§ **Try it**
The task calls for the lines below from the line with "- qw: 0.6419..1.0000" to the line with "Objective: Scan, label", both ends included, copied exactly, without any pictures.
========
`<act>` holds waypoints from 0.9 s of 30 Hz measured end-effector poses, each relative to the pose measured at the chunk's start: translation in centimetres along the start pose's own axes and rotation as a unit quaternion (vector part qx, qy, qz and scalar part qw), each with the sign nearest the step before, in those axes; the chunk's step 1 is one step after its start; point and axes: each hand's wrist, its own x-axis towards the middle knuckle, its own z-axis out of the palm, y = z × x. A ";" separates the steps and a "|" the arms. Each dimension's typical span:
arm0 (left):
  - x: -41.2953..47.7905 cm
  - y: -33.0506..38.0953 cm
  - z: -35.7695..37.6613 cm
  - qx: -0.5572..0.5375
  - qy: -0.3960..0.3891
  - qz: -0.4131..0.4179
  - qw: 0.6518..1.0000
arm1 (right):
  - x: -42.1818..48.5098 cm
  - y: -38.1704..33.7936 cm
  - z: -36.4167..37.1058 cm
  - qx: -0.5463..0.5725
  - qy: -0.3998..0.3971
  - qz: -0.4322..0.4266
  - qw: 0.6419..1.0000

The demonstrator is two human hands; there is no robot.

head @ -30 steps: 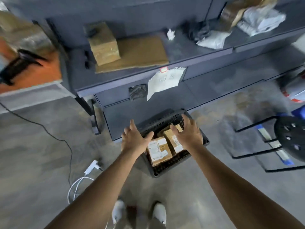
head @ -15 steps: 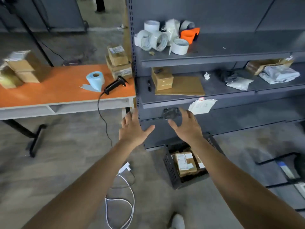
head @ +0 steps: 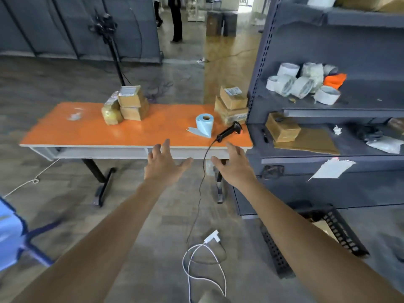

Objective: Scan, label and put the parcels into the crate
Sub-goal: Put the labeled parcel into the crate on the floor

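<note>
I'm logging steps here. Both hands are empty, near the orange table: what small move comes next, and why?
Probably reach the right hand on to the scanner lying at the front edge of the orange table. Both it and the left hand are open and empty, and parcels sit on that table, so scanning seems due.

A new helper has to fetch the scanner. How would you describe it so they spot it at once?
Find the orange table and go to its right end, beside the grey shelves. The scanner lies there, right of the blue paper roll and before stacked boxes. It alone is black, with a cable hanging off the edge.
</note>
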 end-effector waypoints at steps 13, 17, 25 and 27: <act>19.7 -7.8 -2.4 0.033 -0.017 0.000 0.999 | 19.4 -10.0 12.8 0.055 -0.015 -0.011 0.998; 28.0 -8.4 -2.4 0.016 -0.053 -0.010 0.998 | 26.4 -11.9 14.8 0.059 -0.020 0.006 0.998; 38.3 -9.5 -3.4 -0.030 -0.077 0.001 0.997 | 35.8 -14.5 16.0 0.048 -0.033 0.029 0.998; 40.3 -10.1 -3.7 -0.033 -0.084 0.006 0.996 | 37.4 -15.2 16.5 0.068 -0.036 0.042 0.996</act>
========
§ **Solution to the problem**
  - qw: 0.6419..1.0000

The demonstrator is two human hands; there is no robot.

head @ -30 steps: 
head @ -15 steps: 
head @ +0 steps: 

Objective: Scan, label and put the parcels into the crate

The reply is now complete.